Biró Bálint, Zhao Bi, Kurgan Lukasz
Institute of Genetics and Biotechnology, Hungarian University of Agriculture and Life Sciences, Gödöllő, Hungary.
Department of Computer Science, Virginia Commonwealth University, Richmond, VA, United States.
Comput Struct Biotechnol J. 2022 May 6;20:2223-2234. doi: 10.1016/j.csbj.2022.05.003. eCollection 2022.
Sequence-based predictors of the residue-level protein function and structure cover a broad spectrum of characteristics including intrinsic disorder, secondary structure, solvent accessibility and binding to nucleic acids. They were catalogued and evaluated in numerous surveys and assessments. However, methods focusing on a given characteristic are studied separately from predictors of other characteristics, while they are typically used on the same proteins. We fill this void by studying complementarity of a representative collection of methods that target different predictions using a large, taxonomically consistent, and low similarity dataset of human proteins. First, we bridge the gap between the communities that develop structure-trained vs. disorder-trained predictors of binding residues. Motivated by a recent study of the protein-binding residue predictions, we empirically find that combining the structure-trained and disorder-trained predictors of the DNA-binding and RNA-binding residues leads to substantial improvements in predictive quality. Second, we investigate whether diverse predictors generate results that accurately reproduce relations between secondary structure, solvent accessibility, interaction sites, and intrinsic disorder that are present in the experimental data. Our empirical analysis concludes that predictions accurately reflect all combinations of these relations. Altogether, this study provides unique insights that support combining results produced by diverse residue-level predictors of protein function and structure.

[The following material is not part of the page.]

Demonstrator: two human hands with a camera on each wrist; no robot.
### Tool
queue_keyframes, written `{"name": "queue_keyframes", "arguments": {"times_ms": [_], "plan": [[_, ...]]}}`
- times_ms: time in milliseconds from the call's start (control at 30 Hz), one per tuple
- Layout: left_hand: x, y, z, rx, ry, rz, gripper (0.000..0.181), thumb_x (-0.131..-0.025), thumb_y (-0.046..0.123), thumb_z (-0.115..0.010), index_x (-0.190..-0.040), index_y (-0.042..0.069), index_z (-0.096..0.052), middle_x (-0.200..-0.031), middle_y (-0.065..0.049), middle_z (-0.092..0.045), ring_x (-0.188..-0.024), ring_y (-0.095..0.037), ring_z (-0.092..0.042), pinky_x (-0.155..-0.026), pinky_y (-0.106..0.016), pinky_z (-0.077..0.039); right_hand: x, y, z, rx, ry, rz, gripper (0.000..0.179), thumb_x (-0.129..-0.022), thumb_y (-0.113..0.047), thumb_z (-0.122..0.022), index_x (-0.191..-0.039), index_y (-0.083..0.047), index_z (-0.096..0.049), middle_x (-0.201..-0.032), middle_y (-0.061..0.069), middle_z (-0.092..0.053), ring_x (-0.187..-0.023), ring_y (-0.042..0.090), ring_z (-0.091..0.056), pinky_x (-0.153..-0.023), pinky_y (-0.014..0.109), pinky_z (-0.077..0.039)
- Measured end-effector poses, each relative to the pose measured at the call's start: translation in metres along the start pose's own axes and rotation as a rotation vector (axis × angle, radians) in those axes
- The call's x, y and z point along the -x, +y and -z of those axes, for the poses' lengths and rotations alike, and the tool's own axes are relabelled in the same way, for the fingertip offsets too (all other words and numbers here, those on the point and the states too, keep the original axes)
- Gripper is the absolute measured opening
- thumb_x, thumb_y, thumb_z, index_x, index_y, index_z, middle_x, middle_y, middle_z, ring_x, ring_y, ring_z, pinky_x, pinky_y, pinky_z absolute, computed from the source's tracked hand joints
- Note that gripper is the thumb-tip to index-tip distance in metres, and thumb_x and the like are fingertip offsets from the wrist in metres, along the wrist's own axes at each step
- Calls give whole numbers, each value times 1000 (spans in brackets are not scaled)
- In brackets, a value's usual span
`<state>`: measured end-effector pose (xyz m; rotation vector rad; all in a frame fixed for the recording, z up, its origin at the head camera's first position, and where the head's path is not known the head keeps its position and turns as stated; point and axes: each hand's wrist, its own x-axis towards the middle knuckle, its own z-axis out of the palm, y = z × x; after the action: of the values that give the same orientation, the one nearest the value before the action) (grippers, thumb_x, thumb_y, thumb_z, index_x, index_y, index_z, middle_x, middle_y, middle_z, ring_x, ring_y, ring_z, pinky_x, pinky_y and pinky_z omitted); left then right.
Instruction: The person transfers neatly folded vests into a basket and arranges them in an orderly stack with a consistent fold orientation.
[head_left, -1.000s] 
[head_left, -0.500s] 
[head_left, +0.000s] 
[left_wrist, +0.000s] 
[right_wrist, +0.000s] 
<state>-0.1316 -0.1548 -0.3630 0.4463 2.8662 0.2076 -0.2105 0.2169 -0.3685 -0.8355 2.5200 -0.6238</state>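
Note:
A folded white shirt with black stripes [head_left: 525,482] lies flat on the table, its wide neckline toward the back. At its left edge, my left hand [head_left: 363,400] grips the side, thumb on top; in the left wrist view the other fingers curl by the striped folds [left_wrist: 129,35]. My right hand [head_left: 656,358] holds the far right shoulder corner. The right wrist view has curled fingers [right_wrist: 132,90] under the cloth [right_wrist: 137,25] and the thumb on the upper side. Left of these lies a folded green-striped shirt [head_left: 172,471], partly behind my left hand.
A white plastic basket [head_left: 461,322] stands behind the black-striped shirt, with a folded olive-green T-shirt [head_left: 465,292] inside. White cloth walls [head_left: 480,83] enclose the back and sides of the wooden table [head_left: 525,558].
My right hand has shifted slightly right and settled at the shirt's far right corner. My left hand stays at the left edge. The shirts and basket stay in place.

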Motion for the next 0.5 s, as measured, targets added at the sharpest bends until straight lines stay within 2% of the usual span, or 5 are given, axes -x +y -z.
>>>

基于序列的残基水平蛋白质功能和结构预测因子涵盖了广泛的特征,包括内在无序、二级结构、溶剂可及性以及与核酸的结合。它们在众多调查和评估中被编目和评估。然而,专注于给定特征的方法与其他特征的预测因子是分开研究的,而它们通常用于相同的蛋白质。我们通过使用一个大型的、分类学上一致且相似度低的人类蛋白质数据集,研究针对不同预测的代表性方法集合的互补性,填补了这一空白。首先,我们弥合了开发结合残基的结构训练预测因子与无序训练预测因子的群体之间的差距。受最近一项蛋白质结合残基预测研究的启发,我们通过实验发现,结合DNA结合和RNA结合残基的结构训练和无序训练预测因子可显著提高预测质量。其次,我们研究不同的预测因子是否能产生准确再现实验数据中存在的二级结构、溶剂可及性、相互作用位点和内在无序之间关系的结果。我们的实证分析得出结论,预测准确反映了这些关系的所有组合。总之,这项研究提供了独特的见解,支持将不同的蛋白质功能和结构残基水平预测因子产生的结果结合起来。